Sin embargo, sus padres no querían que su caso fuera uno más de los tantos que formaban parte de las frías pero temidas estadísticas del cáncer de piel. En el mundo se diagnostican unos 160.000 casos al año… una tasa que se ha incrementado notablemente en los últimos 30 años debido a la intensa exposición al sol y a las camas solares sin protección adecuada. Su familia quedó abrumada frente a este dolor irreparable y una multiplicidad de preguntas comenzaron a surgir “¿Cómo es posible que no pudimos prevenirlo?”, “¿Cómo no pudo curarse?”, “¿Qué haremos con este profundo dolor que sentimos?”… Sólo había una certeza que compartía toda la familia Biggane: no podían permitir que ninguna otra familia pasara por el mismo dolor que ellos. Fue así que decidieron crear la Fundación Mollie Biggane en honor a la memoria de esta joven universitaria cuya ausencia llenaba de angustia a toda la familia.

 

Sus padres, Maggie y Jack Biggane, dejaron sus puestos de trabajo para hacer de esta misión su labor diaria mientras que sus otras dos hijas, Julie y Cara, comenzaron poco a poco a participar de esta fundación. ¿El objetivo? Crear campañas de concientización nacionales e internacionales para la prevención temprana del melanoma así como también ofrecer información sobre los peligros del cáncer de piel y los recaudos que deben tenerse a la exposición de los rayos UV. Es que su prevención y detección temprana es sencilla… sólo se requiere protector solar y controles anuales dermatológicos.
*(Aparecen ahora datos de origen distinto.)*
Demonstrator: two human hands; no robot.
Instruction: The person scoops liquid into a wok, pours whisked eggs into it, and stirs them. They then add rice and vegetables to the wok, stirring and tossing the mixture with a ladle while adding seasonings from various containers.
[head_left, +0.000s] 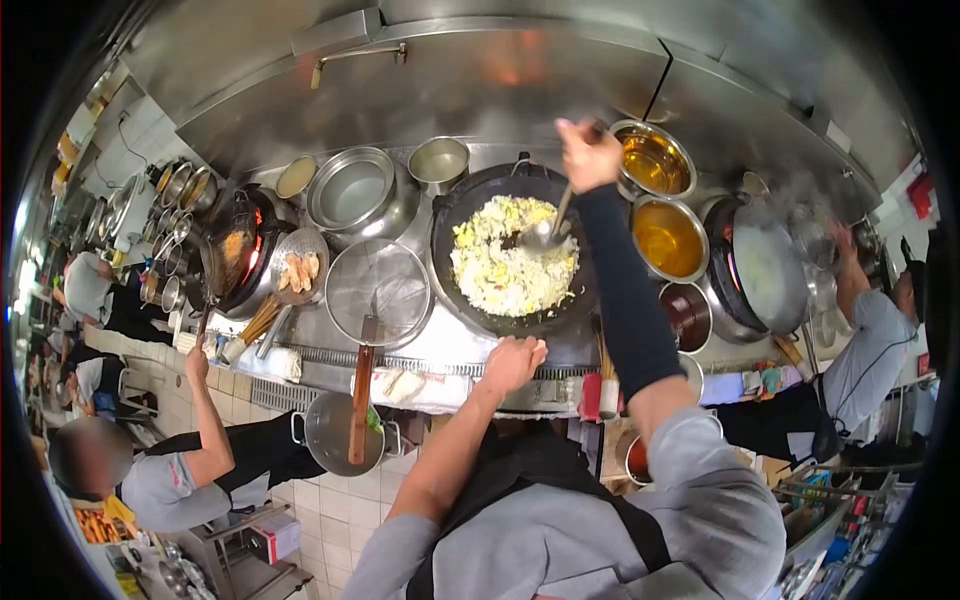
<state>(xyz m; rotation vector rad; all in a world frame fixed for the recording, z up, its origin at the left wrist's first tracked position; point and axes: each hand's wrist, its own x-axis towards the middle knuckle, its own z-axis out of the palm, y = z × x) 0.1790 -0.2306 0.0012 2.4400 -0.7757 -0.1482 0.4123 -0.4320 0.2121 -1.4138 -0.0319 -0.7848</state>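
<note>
A dark wok (448, 285) on the stove in front of me contains fried rice (490, 285) with yellow egg pieces spread through it. My right hand (590, 158) is closed around the handle of a ladle (545, 236), held above the far right of the wok. The ladle's bowl rests among the rice, right of the middle. My left hand (514, 366) is curled closed at the wok's near edge; whatever its fingers hold is hidden. Left of the wok lies a round wire strainer (380, 292) with a wooden handle.
Bowls of amber liquid (670, 240) and dark sauce (685, 312) stand on the right. A large metal pot (350, 190) and a perforated skimmer with food pieces (298, 268) are on the left. Co-workers stand at steaming woks (770, 270) on both sides.
</note>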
Un control que Mollie no pudo hacerse a tiempo.

 

Desde la creación de la fundación, la familia siente que, si bien el dolor de su ausencia no desaparece sino que se aprende a sobrellevar, Mollie estaría totalmente orgullosos de ellos y del trabajo que están haciendo para salvar la vida de tantas personas. Porque este inmenso trabajo diario no sólo sirve para rendir honor a su memoria y sanar la tristeza que ahonda en el corazón de sus familiares sino que también ha logrado transformar este dolor en una fuerza mucho más poderosa que permite salvar diariamente la vida de cientos de personas mediante una mayor conciencia e información acerca de la prevención del melanoma… un apoyo que Mollie no tuvo a su debido tiempo e hizo que partiera de este mundo a temprana edad.